In the ordinary system of differences a label of three points (which has also been termed a label with three files) is the distinction of the eldest son during the lifetime of his father. In the oldest rolls of arms the labels are all of five points; but labels of three points were at an early period used interchangeably. Besides being used as mere temporary marks of cadency, labels are also employed as permanent distinctions, borne (like any other charge) by every member of some particular branches of certain families. Labels are the principal cadency marks used in certain royal families. In the British royal family, all labels are argent (white). The sons and daughters of the sovereign all bear labels of three points argent; that of the arms of the Prince of Wales is plain, but all others are charged. Further descendants of princes bear labels of five points charged. All such differences should be borne on the arms, crest, and supporters.

==Charges==

| Red Cross | Rose | Heart | Fleur-de-lis blue | Anchor | Thistle | Trefoil | Red Lion | Ermine | Crown | Escalope | Bee | Roundel |
|---|---|---|---|---|---|---|---|---|---|---|---|---|

The system of a special mark for difference for each member of the family goes back to the time of Henry III, whose successor, as a prince, placed such a mark on the shield of England. Since 1340 this label has almost always been white, and overlaid with small figures, or charges, such as red crosses of St George. This red cross represents England and its patron saint, and was first borne by Richard of Bordeaux (future king Richard II) before the death of his father Edward, the Black Prince in 1376. Other charges used:
- A blue anchor, a symbol of hope, or of naval service, as borne by several Dukes of York.
- The Crown of England (sometimes called the Imperial or St Edward's Crown) borne by the abdicated king the Duke of Windsor, which is as unusual as the occurrence itself.
- Roses: the Tudor Rose (combined red and white) has been used as an English royal badge since 1485.
- Red hearts may allude to the arms of Lüneburg (part of the Hanoverian arms) or – for the descendants of Edward VII and Alexandra of Denmark – to the coat of arms of Denmark.
- The blue fleur-de-lis appears amongst the Royal Badges in England of the Stuarts.
- The thistle is an ancient badge of Scotland.
- The escallop shell was traditionally a token of pilgrimage on the Way of St James. The shell in the labels of the dukes of Cambridge and Sussex alludes to those of the Spencer arms of their mother, Diana, Princess of Wales.
- The bee is a canting charge in the label of Princess Beatrice of York.
- The trefoil is a badge of Ireland, associated with St Patrick, who used it to illustrate the doctrine of the Trinity.

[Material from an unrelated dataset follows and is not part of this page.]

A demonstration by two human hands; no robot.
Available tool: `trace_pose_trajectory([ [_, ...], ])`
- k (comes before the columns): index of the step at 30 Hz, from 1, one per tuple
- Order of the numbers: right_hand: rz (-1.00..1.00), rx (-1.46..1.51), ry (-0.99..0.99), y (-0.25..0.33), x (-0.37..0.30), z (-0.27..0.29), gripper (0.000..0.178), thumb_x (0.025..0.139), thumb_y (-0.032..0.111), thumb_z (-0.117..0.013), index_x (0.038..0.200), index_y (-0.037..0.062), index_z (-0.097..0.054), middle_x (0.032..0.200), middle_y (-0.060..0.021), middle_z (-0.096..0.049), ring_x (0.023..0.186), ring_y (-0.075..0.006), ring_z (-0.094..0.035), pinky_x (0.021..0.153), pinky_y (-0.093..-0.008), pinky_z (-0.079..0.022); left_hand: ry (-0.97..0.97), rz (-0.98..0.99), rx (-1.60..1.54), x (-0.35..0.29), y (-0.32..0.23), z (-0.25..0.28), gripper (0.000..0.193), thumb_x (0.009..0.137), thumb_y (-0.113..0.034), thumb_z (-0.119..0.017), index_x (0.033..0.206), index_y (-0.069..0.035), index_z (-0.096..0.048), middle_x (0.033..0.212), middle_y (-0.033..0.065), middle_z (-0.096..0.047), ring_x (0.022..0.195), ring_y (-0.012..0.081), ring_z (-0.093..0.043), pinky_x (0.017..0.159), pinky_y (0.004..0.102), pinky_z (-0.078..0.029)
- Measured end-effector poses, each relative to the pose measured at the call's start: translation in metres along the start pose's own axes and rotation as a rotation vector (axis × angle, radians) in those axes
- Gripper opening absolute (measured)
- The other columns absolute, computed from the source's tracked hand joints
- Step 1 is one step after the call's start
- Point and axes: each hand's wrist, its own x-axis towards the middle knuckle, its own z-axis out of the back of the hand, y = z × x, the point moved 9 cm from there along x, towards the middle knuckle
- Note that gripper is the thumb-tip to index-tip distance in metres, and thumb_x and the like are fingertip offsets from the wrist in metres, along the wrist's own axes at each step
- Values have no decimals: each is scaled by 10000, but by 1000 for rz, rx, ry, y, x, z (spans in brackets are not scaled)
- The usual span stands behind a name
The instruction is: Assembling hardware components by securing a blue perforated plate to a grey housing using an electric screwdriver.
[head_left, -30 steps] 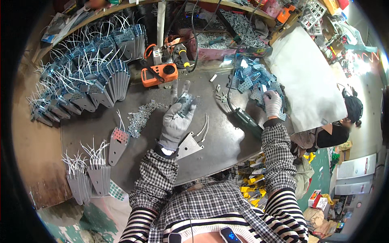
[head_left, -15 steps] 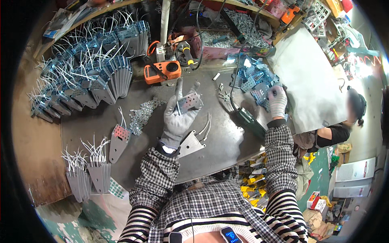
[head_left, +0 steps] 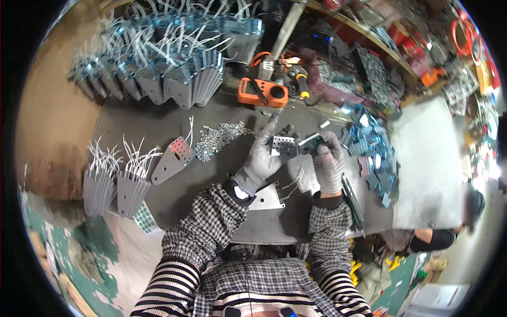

==Labels used since the Hanoverian succession==
===Examples===

Royal Arms
The Prince of Wales
The Duke of Rothesay
Inescutcheon of the Duke of Rothesay
Albert, Prince Consort
Prince Alfred (as Duke of Saxe-Coburg and Gotha)
Prince Alfred (as Duke of Edinburgh)
Princess Beatrice
The Duke of Windsor
Mary, Princess Royal and Countess of Harewood
Prince Henry, Duke of Gloucester
Prince George, Duke of Kent
Princess Margaret
Prince William of Gloucester
The Duke of Gloucester
The Duke of Kent
Princess Alexandra
Prince Michael of Kent
The Princess Royal
The Duke of York
The Duke of Edinburgh
The Duke of Sussex
Princess Beatrice
Princess Eugenie

===Full list===

King George I to Queen Victoria
Name: Title; Royal Warrant; Label argent; Notes
King George I (1660–1727): Electoral Prince of Hanover British King from 1714.; As George was never a cadet member of the British royal family, he never had such a label.
Ernest (1674–1728): Duke of York and Albany, Earl of Ulster; 1716; Brother of George I. Bishop of Osnabrück.
George (1683–1760): Prince of Wales 1714; Future King George II.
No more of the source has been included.